▶ WHAT TO PRODUCE
Give back each line of the material that contains the word "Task".

(MATERIAL SUPPLIED)

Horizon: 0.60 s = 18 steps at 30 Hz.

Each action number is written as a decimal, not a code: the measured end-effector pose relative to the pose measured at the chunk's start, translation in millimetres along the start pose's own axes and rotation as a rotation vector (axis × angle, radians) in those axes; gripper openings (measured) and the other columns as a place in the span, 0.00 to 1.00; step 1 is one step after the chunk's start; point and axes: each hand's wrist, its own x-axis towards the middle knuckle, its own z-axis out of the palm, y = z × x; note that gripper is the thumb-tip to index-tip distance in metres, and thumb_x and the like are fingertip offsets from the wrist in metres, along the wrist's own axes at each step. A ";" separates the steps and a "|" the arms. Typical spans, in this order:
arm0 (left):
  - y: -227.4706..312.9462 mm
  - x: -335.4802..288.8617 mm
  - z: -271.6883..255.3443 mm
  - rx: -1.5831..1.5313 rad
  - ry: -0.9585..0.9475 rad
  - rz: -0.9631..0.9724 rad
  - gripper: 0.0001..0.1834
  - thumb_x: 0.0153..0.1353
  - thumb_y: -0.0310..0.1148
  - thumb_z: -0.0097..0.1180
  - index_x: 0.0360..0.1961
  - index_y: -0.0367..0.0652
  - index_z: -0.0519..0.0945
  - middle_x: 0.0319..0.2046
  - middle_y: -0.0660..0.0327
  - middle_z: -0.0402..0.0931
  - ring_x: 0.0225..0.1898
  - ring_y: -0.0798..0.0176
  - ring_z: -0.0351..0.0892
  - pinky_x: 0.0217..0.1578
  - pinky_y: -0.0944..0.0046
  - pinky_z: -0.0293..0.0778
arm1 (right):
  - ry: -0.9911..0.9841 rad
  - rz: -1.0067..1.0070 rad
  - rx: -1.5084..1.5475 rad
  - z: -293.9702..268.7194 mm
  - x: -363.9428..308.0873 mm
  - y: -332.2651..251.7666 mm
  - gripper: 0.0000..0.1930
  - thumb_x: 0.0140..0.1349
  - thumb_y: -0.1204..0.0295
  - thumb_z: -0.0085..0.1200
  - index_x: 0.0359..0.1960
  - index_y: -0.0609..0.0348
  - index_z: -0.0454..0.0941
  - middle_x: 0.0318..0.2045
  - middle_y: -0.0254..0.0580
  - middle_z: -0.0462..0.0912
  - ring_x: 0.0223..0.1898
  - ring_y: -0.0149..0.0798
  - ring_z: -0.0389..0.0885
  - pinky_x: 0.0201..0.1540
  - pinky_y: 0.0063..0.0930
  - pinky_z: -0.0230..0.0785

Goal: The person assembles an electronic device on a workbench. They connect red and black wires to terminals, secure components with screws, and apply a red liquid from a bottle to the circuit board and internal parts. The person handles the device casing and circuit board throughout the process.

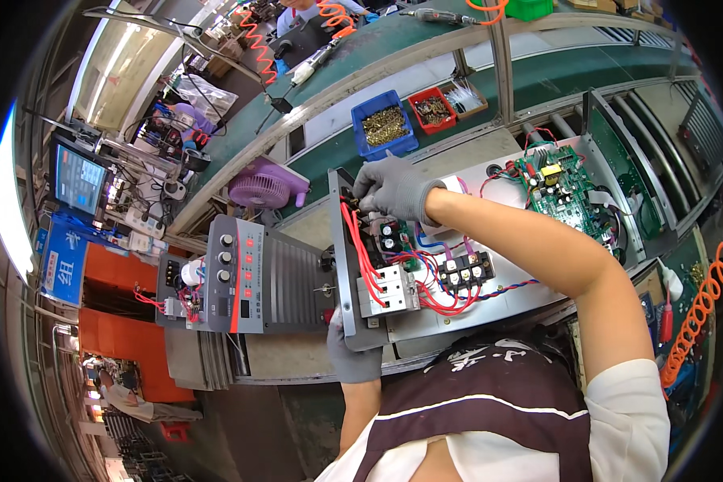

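An open grey metal chassis (498, 308) lies in front of me with its inside showing. My gloved right hand (398, 189) reaches into its far left corner, fingers bent down behind the end panel (344, 265); what they pinch is hidden. My gloved left hand (352, 353) is at the panel's near lower corner, beside a small red part (328, 316), its fingers mostly hidden. Between the hands run red wires (357, 241) to a white breaker block (390, 291). Further right are a black terminal block (466, 271) and a green circuit board (554, 189).
Left of the chassis stands a grey machine (285, 277) with front knobs. Beyond are a purple fan (261, 189), a blue bin (364, 104) of brass hardware and a red bin (416, 98) of screws. An orange coiled hose (703, 321) hangs at right. Other people work farther off.
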 end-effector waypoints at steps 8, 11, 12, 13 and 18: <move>-7.4 2.5 -5.4 0.063 -0.005 -0.017 0.15 0.66 0.37 0.43 0.46 0.39 0.74 0.42 0.57 0.77 0.45 0.61 0.76 0.48 0.60 0.71 | 0.054 -0.078 0.018 7.6 3.7 7.0 0.11 0.44 0.71 0.66 0.29 0.59 0.80 0.26 0.44 0.82 0.30 0.39 0.82 0.37 0.29 0.72; -6.3 -2.0 -3.8 0.028 0.016 -0.028 0.15 0.65 0.37 0.43 0.46 0.40 0.74 0.42 0.58 0.77 0.45 0.61 0.76 0.48 0.61 0.71 | -0.022 -0.085 0.005 2.5 10.6 11.4 0.11 0.44 0.71 0.66 0.30 0.59 0.80 0.26 0.44 0.82 0.28 0.38 0.80 0.36 0.29 0.72; -6.0 -4.0 -2.3 0.010 0.027 -0.033 0.15 0.65 0.37 0.43 0.46 0.40 0.74 0.42 0.58 0.77 0.45 0.61 0.76 0.48 0.61 0.71 | -0.065 -0.059 0.011 -0.5 13.5 11.5 0.11 0.44 0.70 0.66 0.30 0.60 0.80 0.25 0.44 0.82 0.27 0.37 0.80 0.36 0.29 0.72; -5.3 -5.0 -0.5 -0.016 0.047 -0.040 0.15 0.65 0.37 0.43 0.46 0.40 0.74 0.42 0.58 0.77 0.44 0.62 0.76 0.48 0.61 0.71 | -0.109 -0.036 0.016 -2.5 17.4 11.6 0.12 0.44 0.70 0.66 0.30 0.60 0.80 0.25 0.44 0.82 0.27 0.37 0.79 0.36 0.29 0.72; -7.4 -1.4 -0.8 0.013 0.052 -0.021 0.15 0.65 0.37 0.43 0.46 0.40 0.74 0.42 0.58 0.77 0.44 0.62 0.76 0.47 0.61 0.72 | -0.252 -0.020 0.015 -8.4 24.2 9.2 0.10 0.49 0.70 0.64 0.29 0.62 0.78 0.25 0.39 0.81 0.26 0.30 0.77 0.29 0.25 0.70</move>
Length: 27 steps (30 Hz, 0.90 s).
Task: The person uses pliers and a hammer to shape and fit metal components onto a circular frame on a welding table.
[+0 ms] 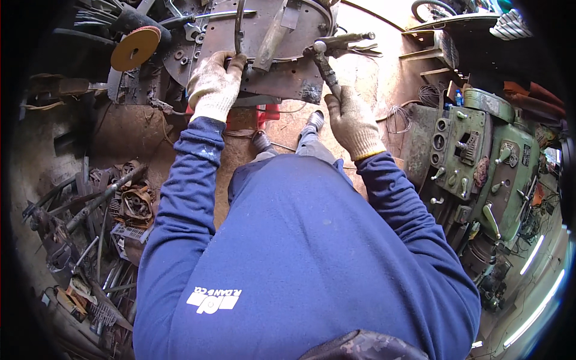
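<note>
Both of my hands wear pale knit work gloves. My left hand [215,85] is closed at the near edge of a rusty metal plate [228,39], its thumb and fingers around the lower end of a thin dark metal rod [239,27]. Beside that rod a flat worn metal bar [271,41] lies slanted on the plate. Off the plate's right corner, my right hand [355,123] grips the handle of a hammer [326,67] with a rounded head end. Another tool with thin prongs [360,50] shows by the hammer head, partly hidden.
An orange abrasive disc [135,48] stands left of the plate, near nuts and wrenches [193,31]. Scrap metal [129,201] piles up at the left. A green machine with levers [480,156] stands at the right, near coiled wire [398,119]. A red object [268,112] shows under the plate.
</note>
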Each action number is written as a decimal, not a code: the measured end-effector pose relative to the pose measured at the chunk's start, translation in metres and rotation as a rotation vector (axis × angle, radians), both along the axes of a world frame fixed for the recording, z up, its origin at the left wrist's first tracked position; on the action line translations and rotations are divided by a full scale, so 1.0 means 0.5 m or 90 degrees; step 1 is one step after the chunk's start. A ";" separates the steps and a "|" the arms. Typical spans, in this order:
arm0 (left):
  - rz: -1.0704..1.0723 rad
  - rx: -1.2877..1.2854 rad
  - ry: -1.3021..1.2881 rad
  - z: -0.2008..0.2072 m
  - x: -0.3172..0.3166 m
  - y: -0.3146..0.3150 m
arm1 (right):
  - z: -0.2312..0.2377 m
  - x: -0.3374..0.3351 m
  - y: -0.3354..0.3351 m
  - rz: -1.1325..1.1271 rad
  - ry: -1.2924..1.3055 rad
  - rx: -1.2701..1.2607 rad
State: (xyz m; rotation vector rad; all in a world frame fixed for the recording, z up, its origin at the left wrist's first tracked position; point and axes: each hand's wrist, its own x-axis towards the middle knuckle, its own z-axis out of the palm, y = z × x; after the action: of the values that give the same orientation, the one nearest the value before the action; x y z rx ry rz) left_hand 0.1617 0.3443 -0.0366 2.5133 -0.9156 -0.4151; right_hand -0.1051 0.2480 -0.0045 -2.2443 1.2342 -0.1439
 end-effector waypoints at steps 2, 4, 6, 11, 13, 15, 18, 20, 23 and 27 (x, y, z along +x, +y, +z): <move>-0.001 0.006 0.004 0.004 -0.001 0.001 | 0.026 0.010 0.013 -0.013 -0.061 0.060; 0.001 0.018 -0.002 0.006 -0.002 0.002 | 0.043 0.021 0.027 0.015 -0.095 0.057; -0.001 0.023 -0.001 0.012 -0.004 -0.001 | 0.041 0.032 0.039 0.014 -0.128 0.116; 0.005 0.042 0.024 0.020 -0.006 -0.002 | 0.034 0.047 0.061 0.045 -0.022 0.071; 0.002 0.033 0.008 0.022 -0.008 -0.001 | 0.019 0.050 0.062 0.057 0.006 0.037; -0.005 0.040 0.021 0.022 -0.005 -0.002 | 0.019 0.052 0.062 0.057 -0.006 0.045; -0.009 0.034 -0.013 0.012 -0.003 0.001 | 0.046 0.061 0.068 0.036 -0.057 0.048; -0.006 0.026 -0.028 -0.003 -0.001 0.003 | 0.046 0.059 0.071 0.028 -0.139 0.028; -0.014 0.029 -0.015 -0.002 0.001 0.001 | 0.026 0.056 0.072 0.035 -0.105 0.002; -0.012 0.040 0.008 0.003 0.003 -0.001 | 0.014 0.069 0.063 0.052 0.029 0.022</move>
State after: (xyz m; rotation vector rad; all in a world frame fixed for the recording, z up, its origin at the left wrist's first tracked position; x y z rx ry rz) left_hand 0.1632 0.3437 -0.0353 2.5571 -0.9350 -0.4719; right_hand -0.0708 0.2793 0.0027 -2.2750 1.1574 -0.0404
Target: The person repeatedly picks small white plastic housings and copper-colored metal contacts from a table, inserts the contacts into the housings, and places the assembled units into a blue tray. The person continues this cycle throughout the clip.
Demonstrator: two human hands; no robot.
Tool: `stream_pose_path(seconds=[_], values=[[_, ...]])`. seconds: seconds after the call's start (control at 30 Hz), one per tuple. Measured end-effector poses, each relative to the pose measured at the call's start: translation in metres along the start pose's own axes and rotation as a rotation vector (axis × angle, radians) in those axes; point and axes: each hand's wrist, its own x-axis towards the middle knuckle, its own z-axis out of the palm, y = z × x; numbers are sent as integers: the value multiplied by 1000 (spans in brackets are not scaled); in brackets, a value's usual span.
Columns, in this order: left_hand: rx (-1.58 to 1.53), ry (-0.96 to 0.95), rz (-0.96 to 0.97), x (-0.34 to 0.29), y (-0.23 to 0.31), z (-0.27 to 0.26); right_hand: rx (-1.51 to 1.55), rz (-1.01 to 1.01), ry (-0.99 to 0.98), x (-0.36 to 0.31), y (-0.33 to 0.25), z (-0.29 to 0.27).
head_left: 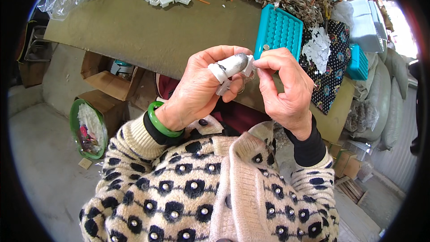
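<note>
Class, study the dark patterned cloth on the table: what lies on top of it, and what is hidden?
A heap of thin white flakes lies on the patterned cloth. The heap covers the fabric beneath, which cannot be seen.

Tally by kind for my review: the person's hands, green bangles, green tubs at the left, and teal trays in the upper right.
Hands: 2 (left hand, right hand)
Green bangle: 1
Green tub: 1
Teal trays: 2 (larger tray, smaller tray)
Total: 6
</note>
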Motion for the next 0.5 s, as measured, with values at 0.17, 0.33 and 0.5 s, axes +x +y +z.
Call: stream_pose_path(seconds=[0.17, 0.33, 0.5], values=[[127, 47, 53, -3, 2, 3, 47, 67, -81, 5, -3, -3], [146, 52, 72, -5, 0, 6, 129, 166, -78, 0, -1, 1], [136, 98, 6, -5, 5, 10, 140, 142, 17, -1, 6, 3]])
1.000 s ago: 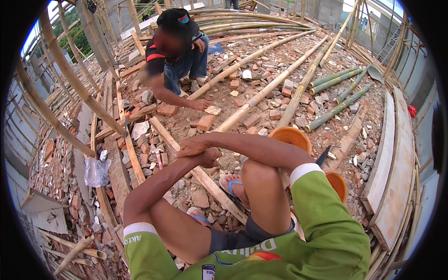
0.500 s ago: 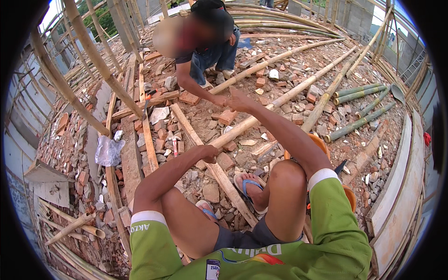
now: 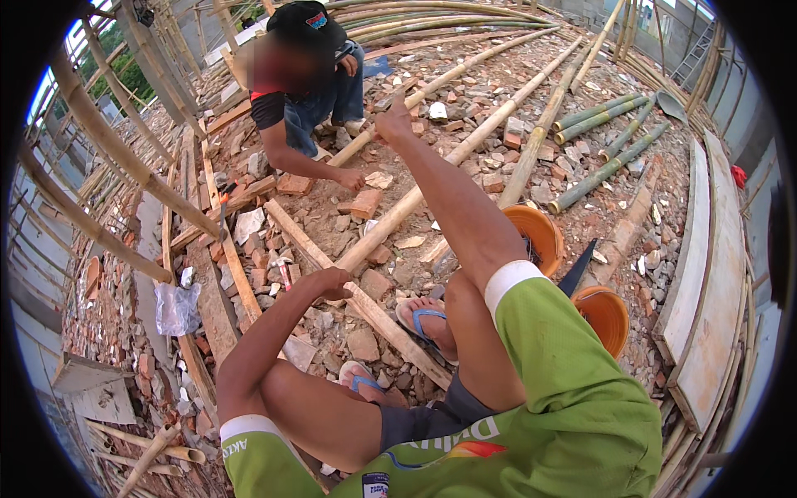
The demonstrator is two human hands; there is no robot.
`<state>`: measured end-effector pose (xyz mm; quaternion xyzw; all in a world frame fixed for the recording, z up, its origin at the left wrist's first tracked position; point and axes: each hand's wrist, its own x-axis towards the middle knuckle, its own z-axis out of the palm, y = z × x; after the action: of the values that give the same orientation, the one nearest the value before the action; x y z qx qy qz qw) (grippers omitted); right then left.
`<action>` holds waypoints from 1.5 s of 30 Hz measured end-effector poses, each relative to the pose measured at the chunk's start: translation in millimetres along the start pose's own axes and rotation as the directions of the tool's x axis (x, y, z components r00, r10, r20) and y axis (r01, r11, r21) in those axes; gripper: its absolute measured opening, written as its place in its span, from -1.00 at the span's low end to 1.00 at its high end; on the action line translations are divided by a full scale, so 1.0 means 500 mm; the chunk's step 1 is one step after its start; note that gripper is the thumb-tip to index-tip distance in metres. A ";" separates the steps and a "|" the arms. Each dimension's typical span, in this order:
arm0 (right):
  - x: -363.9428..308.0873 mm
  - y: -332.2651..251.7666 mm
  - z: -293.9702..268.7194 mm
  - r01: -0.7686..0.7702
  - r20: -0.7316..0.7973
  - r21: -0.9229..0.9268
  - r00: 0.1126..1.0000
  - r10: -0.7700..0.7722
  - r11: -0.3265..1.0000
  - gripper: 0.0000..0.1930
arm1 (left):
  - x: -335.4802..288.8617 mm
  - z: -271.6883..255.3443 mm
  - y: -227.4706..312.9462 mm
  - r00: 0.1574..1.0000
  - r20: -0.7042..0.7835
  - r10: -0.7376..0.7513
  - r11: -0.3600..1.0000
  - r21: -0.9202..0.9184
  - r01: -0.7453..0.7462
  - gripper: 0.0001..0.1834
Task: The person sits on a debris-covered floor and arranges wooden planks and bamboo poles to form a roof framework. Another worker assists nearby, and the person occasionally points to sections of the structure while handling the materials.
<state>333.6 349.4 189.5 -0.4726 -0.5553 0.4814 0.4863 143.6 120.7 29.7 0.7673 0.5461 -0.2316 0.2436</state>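
Observation:
My right hand reaches forward in the air over the rubble, index finger extended and the others curled in. Nothing shows in its grasp. My left hand is loosely closed in front of my left knee, by the near end of a long bamboo pole and above a flat wooden strip. Its palm side is hidden, so I cannot tell whether it touches either one. Across from me a crouching person's hand hovers low by a broken brick.
Broken bricks and stones cover the ground. On my right are two orange buckets, a dark saw-like blade, green bamboo pieces and long boards. Upright bamboo poles and a plastic bag stand at left.
My view has swung right, bringing both orange buckets into fuller sight. My right hand has lifted and moved farther forward, away from the other person's hand. My left hand stays near the pole's end.

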 end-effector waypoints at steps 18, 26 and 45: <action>0.075 0.044 -0.039 0.035 -0.202 -0.144 0.977 -0.064 0.989 -0.27 | 0.006 -0.006 -0.032 1.000 -0.016 0.024 1.000 0.010 -0.024 -0.29; -0.017 -0.017 -0.039 -0.101 0.002 -0.037 0.995 0.101 0.994 -0.68 | 0.011 0.007 -0.034 0.996 0.058 -0.063 0.998 0.007 0.062 -0.31; 0.043 0.006 -0.100 0.026 -0.206 -0.096 0.977 -0.046 0.995 -0.17 | -0.013 0.022 -0.061 0.998 -0.061 -0.029 1.000 0.005 0.029 -0.41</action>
<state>381.9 375.0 191.5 -0.5324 -0.5316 0.3940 0.5279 111.7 117.7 21.7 0.7668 0.5637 -0.2131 0.2211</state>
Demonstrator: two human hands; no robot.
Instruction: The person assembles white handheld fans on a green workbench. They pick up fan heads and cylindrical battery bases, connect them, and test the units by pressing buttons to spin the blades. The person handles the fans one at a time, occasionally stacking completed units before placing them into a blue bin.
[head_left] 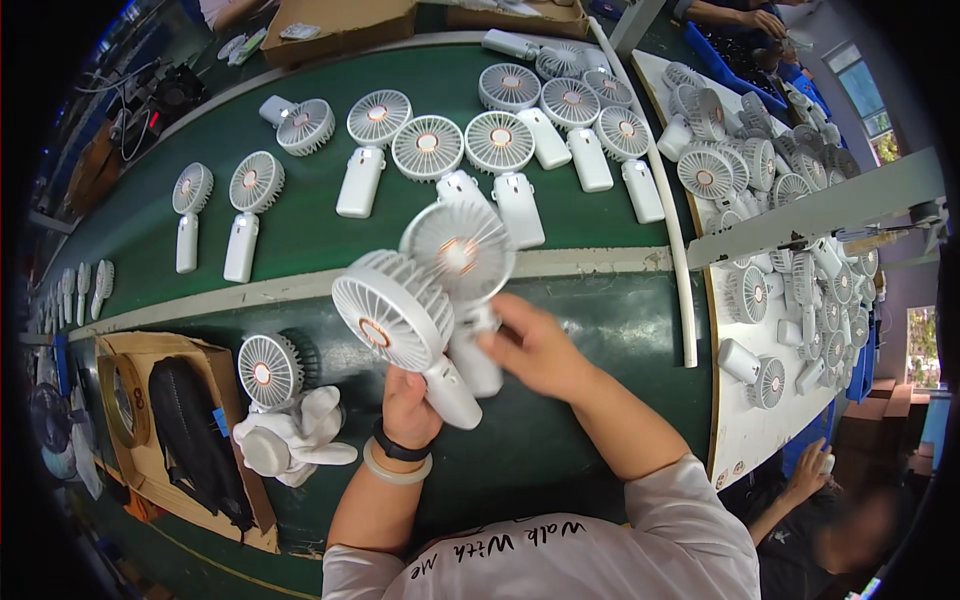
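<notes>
Above the near green bench, my left hand (407, 408) is closed on a white handheld fan (452, 398), its round grille tilted to the lower left. My right hand (538, 350) grips a second white handheld fan (476, 362) by the handle, just behind the first one. The two fan heads overlap in the picture. My left wrist bears a black band and a pale bangle. Left of my hands, another white fan (268, 370) stands by a white object (285, 445) with long ear-like lobes and a round disc; its kind is unclear.
More handheld fans (427, 146) lie on the green belt (300, 235) beyond a pale rail. A white table (730, 400) at right is heaped with fans. A cardboard tray (225, 375) at left holds a black case (195, 430) and a tape roll. Other people work around.
</notes>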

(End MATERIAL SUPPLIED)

▶ WRITTEN RESPONSE
Task: The person uses pliers and a hammer to shape and fit metal components onto a circular frame on a welding table.
Task: The person sits on a debris-covered floor and arranges wooden planks and bamboo poles to form a roof framework. Another worker assists nearby, and the person occasionally points to sections of the structure while handling the materials.

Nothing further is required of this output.